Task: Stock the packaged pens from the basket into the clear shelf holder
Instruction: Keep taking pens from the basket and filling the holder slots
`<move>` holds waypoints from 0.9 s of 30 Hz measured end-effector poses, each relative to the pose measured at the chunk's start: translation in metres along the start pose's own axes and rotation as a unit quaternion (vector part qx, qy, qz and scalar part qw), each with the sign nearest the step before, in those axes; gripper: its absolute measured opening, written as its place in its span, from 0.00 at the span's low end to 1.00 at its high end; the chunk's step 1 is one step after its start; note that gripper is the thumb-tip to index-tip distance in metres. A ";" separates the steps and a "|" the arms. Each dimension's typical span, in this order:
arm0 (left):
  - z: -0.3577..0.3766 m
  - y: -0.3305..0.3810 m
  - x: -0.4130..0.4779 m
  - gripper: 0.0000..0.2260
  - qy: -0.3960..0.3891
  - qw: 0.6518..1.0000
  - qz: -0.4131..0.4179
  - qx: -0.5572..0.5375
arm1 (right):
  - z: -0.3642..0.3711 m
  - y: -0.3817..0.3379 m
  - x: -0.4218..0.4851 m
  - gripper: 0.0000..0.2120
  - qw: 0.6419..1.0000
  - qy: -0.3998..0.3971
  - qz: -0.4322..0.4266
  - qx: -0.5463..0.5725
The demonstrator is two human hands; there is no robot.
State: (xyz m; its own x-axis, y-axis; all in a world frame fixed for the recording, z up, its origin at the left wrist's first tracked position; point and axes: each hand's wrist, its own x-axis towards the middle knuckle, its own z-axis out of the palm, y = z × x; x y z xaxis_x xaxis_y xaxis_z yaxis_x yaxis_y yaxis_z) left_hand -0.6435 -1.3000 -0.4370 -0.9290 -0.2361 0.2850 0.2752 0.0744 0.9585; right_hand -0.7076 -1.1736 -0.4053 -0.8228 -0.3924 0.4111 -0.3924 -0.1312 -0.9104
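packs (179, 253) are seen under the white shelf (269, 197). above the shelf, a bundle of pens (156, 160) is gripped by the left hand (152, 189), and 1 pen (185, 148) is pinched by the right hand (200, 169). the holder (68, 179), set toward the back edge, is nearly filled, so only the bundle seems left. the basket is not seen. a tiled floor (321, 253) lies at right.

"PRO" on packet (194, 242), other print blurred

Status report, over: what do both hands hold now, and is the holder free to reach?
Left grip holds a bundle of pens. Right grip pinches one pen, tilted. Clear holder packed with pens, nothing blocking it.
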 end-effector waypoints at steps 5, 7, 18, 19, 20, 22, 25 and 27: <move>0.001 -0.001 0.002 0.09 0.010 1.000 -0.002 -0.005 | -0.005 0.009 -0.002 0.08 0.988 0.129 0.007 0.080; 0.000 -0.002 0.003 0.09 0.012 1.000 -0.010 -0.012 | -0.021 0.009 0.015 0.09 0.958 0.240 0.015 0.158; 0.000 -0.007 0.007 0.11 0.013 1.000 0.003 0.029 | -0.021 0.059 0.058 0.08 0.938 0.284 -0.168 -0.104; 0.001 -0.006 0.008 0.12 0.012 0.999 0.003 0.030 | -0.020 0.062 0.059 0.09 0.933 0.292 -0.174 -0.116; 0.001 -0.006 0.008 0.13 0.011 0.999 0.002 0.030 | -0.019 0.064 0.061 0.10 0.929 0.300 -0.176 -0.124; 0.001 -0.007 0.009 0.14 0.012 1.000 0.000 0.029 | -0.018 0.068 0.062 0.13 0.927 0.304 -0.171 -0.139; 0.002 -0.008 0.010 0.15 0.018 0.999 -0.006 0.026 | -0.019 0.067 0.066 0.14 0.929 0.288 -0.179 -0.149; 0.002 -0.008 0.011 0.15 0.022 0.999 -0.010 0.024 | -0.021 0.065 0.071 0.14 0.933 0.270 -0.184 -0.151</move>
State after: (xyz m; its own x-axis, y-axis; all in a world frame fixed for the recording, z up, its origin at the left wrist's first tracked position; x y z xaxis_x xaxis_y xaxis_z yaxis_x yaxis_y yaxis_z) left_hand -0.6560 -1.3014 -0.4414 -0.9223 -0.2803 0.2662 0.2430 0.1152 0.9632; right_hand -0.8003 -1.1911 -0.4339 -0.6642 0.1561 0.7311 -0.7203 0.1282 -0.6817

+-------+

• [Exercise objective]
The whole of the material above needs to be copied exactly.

• [Response]
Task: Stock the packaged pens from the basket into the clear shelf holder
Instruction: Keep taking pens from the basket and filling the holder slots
`<move>` holds waypoints from 0.9 s of 30 Hz measured end-effector poses, each relative to the pose measured at the chunk's start: translation in metres along the start pose's own axes and rotation as a unit quaternion (vector part qx, qy, qz and scalar part qw), each with the sign nearest the step before, in those axes; gripper: its absolute measured opening, written as its place in its span, from 0.00 at the span's low end to 1.00 at its high end; the chunk's step 1 is one step after its start; note that gripper is the thumb-tip to index-tip distance in metres. A ";" separates the steps and a "|" the arms. Each dimension's typical span, in this order:
arm0 (left):
  - z: -0.3577..0.3766 m
  - y: -0.3305..0.3810 m
  - x: -0.4130..0.4779 m
  - gripper: 0.0000..0.2260
  - qy: -0.3960..0.3891
  - qw: 0.6518..1.0000
  - qz: -0.4131..0.4179
  - qx: -0.5572..0.5375
arm1 (right):
  - z: -0.3642..0.3711 m
  - y: -0.3817..0.3379 m
  - x: -0.4218..0.4851 m
  - gripper: 0.0000..0.2120
  - qw: 0.6419..1.0000
  - qy: -0.3998..0.3971
  - qz: -0.4322..0.4266
  - qx: -0.5463..0.5725
The demonstrator is two human hands; there is no robot.
State: (xyz m; its own x-axis, y-axis; all in a world frame fixed for the recording, z up, its origin at the left wrist's first tracked position; point and axes: each hand's wrist, its own x-axis towards the middle knuckle, its own z-axis out of the palm, y = z × x; x y z xaxis_x xaxis_y xaxis_z yaxis_x yaxis_y yaxis_z) left_hand -0.6435 -1.3000 -0.4370 -0.9290 -0.2361 0.2850 0.2752 0.0744 0.9585; right_hand -0.7076 -1.1736 -0.4053 -0.8228 -0.3924 0.4111 -0.3924 -0.1312 -0.9104
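packs (179, 253) are seen under the white shelf (269, 197). above the shelf, a bundle of pens (156, 160) is gripped by the left hand (152, 189), and 1 pen (185, 148) is pinched by the right hand (200, 169). the holder (68, 179), set toward the back edge, is nearly filled, so only the bundle seems left. the basket is not seen. a tiled floor (321, 253) lies at right.

"PRO" on packet (194, 242), other print blurred

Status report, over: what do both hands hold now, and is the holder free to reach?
Left grip holds a bundle of pens. Right grip pinches one pen, tilted. Clear holder packed with pens, nothing blocking it.
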 end-effector waypoints at steps 5, 7, 18, 19, 20, 22, 25 and 27: <move>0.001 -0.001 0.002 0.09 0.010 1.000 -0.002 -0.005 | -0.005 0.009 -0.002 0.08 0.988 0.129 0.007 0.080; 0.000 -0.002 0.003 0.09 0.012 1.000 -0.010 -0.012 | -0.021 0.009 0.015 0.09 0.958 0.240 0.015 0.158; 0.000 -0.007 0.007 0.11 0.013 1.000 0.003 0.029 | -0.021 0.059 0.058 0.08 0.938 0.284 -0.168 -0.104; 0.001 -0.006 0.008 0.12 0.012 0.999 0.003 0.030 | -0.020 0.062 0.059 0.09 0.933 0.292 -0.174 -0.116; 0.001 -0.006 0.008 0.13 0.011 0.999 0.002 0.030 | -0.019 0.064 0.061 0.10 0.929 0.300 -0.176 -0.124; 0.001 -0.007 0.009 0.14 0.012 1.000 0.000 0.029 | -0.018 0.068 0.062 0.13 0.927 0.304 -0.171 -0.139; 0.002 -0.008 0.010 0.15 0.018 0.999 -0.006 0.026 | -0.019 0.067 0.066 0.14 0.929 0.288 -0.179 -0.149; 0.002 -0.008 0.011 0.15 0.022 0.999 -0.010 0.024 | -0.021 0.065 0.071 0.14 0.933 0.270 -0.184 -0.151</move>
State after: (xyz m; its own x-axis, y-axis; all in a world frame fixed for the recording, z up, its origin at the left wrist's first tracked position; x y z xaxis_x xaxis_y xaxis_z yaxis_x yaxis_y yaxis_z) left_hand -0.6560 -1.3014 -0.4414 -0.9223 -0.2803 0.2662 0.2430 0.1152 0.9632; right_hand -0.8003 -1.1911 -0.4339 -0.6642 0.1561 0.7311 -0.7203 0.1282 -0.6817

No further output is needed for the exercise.